Erin walked upstairs to the bedroom and saw me on the bed and said hello.

“Hello Erin,” I said. ” I am so happy you’re here!”

“I so happy to be here too, Kim,” Erin said. Then I had another contraction. At some point during it Erin suggested I try laying on my side but there was no way. It felt imperative to be on my hands and knees.

The baby’s head popped out right about then with a splash of amniotic fluid.

“Hello beautiful! Today is your birthday!” Erin said to the baby. Then she said, “Just one more push and the baby’s body will come out!” I thought Erin must be crazy, I was so obviously going to explode, but she was right. Another contraction and the baby came out all the way with a rush of amniotic fluid flowing out like champagne after the cork leaves the bottle.

“Aa aaa aaaa aaaaaaaaaahhhhhhhhhhh!!!!!!!” yelled BeBe Lena.

Brian helped me pull the nightgown off and Erin put BeBe on my chest.

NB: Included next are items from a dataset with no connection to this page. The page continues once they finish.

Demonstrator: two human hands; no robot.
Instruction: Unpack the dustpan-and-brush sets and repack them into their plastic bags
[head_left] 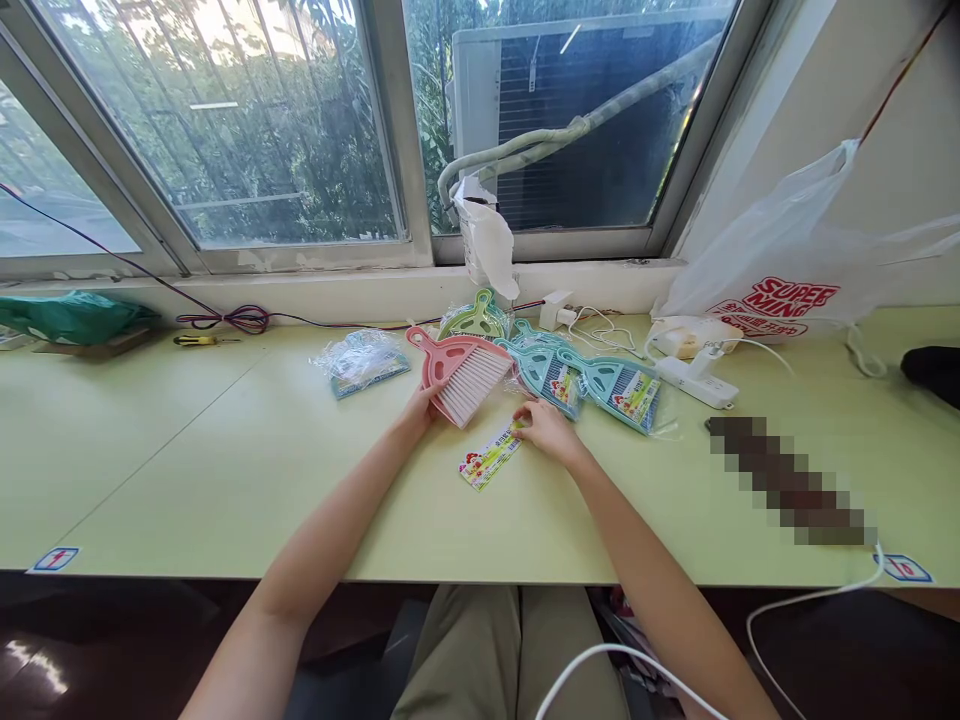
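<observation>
My left hand is closed on the lower left edge of a pink dustpan with a white-bristled brush, tilted above the table. Between the fingertips of my right hand is the upper end of a printed label card, yellow-green with red and white print. The card's lower end reaches down to the left, below the dustpan. Just beyond my right hand lie two blue dustpan sets in clear plastic with similar labels. A green dustpan set sits behind the pink one, partly hidden.
Left of the dustpans lies a crumpled clear plastic packet. A power strip with white cables and a white plastic bag are at the right. A screwdriver and a green bag lie at the left. The table ends before my lap.
</observation>
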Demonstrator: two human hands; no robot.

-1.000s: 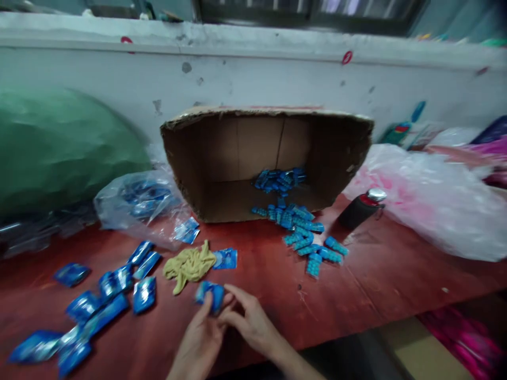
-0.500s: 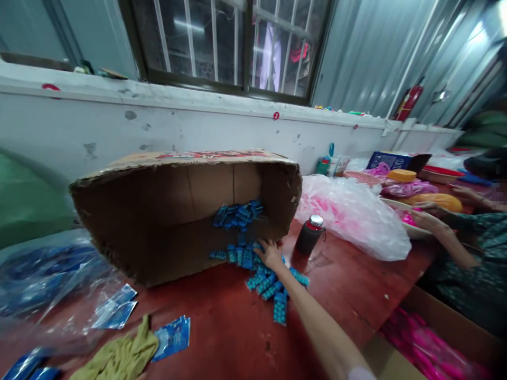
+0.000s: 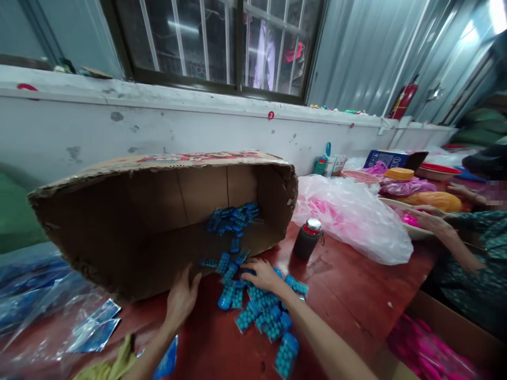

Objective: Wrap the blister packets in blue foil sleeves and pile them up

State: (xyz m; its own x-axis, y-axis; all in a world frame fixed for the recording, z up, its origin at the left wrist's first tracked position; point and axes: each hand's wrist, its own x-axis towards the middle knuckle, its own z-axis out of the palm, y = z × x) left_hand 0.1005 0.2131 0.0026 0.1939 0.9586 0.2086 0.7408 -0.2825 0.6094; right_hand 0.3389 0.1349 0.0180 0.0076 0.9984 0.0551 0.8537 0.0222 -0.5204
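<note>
A brown cardboard box [image 3: 119,221] lies on its side on the red table [image 3: 348,295], its mouth facing me. Small blue packs [image 3: 257,316] spill from it onto the table, with more heaped inside the box [image 3: 232,217]. My right hand [image 3: 263,274] rests palm down on the spilled packs, fingers curved over them. My left hand [image 3: 180,298] lies at the box's lower front edge, fingers stretched out, holding nothing.
A dark bottle with a silver cap [image 3: 308,238] stands right of the box, beside a clear bag of pink items [image 3: 348,216]. Another person's arm [image 3: 443,232] works at the far right. Blue sachets [image 3: 95,330] and a yellow cloth [image 3: 106,364] lie at the lower left.
My left hand has come up to the box's front edge. My right hand has drawn the blue packs nearer to me, spreading them over the table. The view shifted slightly right.
</note>
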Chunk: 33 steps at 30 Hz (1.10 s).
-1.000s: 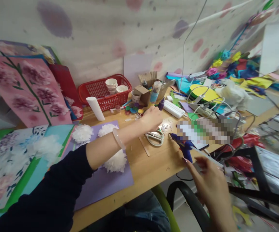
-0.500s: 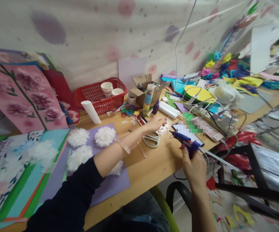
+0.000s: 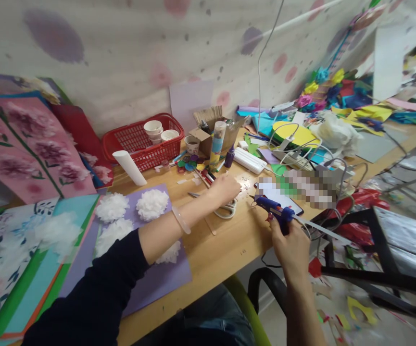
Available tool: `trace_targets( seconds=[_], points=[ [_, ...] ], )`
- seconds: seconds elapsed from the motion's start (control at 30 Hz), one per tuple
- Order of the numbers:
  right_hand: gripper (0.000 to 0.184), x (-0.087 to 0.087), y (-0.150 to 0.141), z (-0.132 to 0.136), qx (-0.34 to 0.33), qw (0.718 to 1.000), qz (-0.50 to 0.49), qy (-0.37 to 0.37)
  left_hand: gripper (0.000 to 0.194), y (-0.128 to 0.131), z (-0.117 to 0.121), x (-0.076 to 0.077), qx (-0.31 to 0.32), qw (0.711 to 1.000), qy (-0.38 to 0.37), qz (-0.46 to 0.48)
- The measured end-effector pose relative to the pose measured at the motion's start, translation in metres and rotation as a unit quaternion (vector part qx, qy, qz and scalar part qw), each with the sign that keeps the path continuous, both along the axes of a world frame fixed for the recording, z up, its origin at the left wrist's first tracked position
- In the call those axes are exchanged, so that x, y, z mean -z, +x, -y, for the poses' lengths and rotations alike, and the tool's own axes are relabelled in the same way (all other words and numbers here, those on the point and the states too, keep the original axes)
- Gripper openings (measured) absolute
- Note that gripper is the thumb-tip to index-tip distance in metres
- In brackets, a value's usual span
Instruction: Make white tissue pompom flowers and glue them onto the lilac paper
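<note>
The right hand (image 3: 290,242) held the blue glue gun (image 3: 278,210), right of the scissors (image 3: 233,212), its fingers wrapped around the grip; the nozzle (image 3: 254,198) seemed best kept clear of the left hand (image 3: 225,189), which partly hid the scissors, its fingers too obscured to tell their state; left of the scissors, white paper flowers (image 3: 152,203) lay on the worktop's (image 3: 244,240) purple sheet (image 3: 157,283); behind the scissors stood a red basket (image 3: 128,136) and spotted backdrop (image 3: 121,67).

My dark blue sleeve (image 3: 88,290) stops partway down my left arm (image 3: 164,240). I wear a smooth, pale bracelet (image 3: 181,220). A nail (image 3: 270,217) on my right hand (image 3: 291,246) is dark red. My jeans (image 3: 224,312) are blue.
</note>
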State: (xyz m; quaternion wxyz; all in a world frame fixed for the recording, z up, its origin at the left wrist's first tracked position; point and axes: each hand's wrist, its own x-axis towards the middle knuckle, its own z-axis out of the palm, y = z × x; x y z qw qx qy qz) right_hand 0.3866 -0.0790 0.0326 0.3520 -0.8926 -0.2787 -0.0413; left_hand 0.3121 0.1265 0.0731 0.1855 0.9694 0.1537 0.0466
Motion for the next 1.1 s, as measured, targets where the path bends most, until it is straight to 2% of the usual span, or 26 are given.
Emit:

BeBe was bigger than I had imagined, and she was covered in vernix that looked like white war paint over her eyes and in her armpits and elbows. She had long, muscular legs (which is exactly what I expected after all her dancing the past 9 months inside me) and her hair was waved and shiny like it was jerry-curled.

Susan showed up shortly after that and we all had a lot of fun. My thighs and abdomen were really shaky after the birth so Erin and Susan coached me on how to cough out the placenta. Then Brian cut the cord. The placenta was big and gorgeous red and purple. BeBe Lena weighed 8lbs 2oz, a very nice size for a baby 3 weeks early, and Susan and Erin kidded me that I was lucky, if I’d waited to term I would’ve had a 10 pound kid.

They sewed up my tears (I had two) by flashlight under the supervision of my cat, Bokonon, (try having your cat accompany you during minor surgery at a hospital! one of the great benefits of at-home birth, in my opinion) and then made sure BeBe Lena could nurse and that I knew the basics of latching her on, and then they cleaned up and left us tucked in with our gorgeous first born daughter. Brian and I kept waking up every hour or so and staring at her, she was so amazing.

So…suffice it to say, after that labor I was no longer in denial about having a kid. I think that if I had had BeBe Lena in a hospital and gotten an epidural or had a C-section, I would have been really divorced from the whole process and might not have been able to simply pick her up and become a mother. The whole process of birthing in the privacy of my own home, with my friends on the phone, cooking my own food and then pushing the kid out in my own bed was important, necessary even, to me becoming a mom. I am really, really thankful to Mairi and Erin and Susan (and Brian – he had actually attended a friend’s birth once before, and was cool and able to joke around and support me totally.) I am utterly blessed to have BeBe Lena in my life.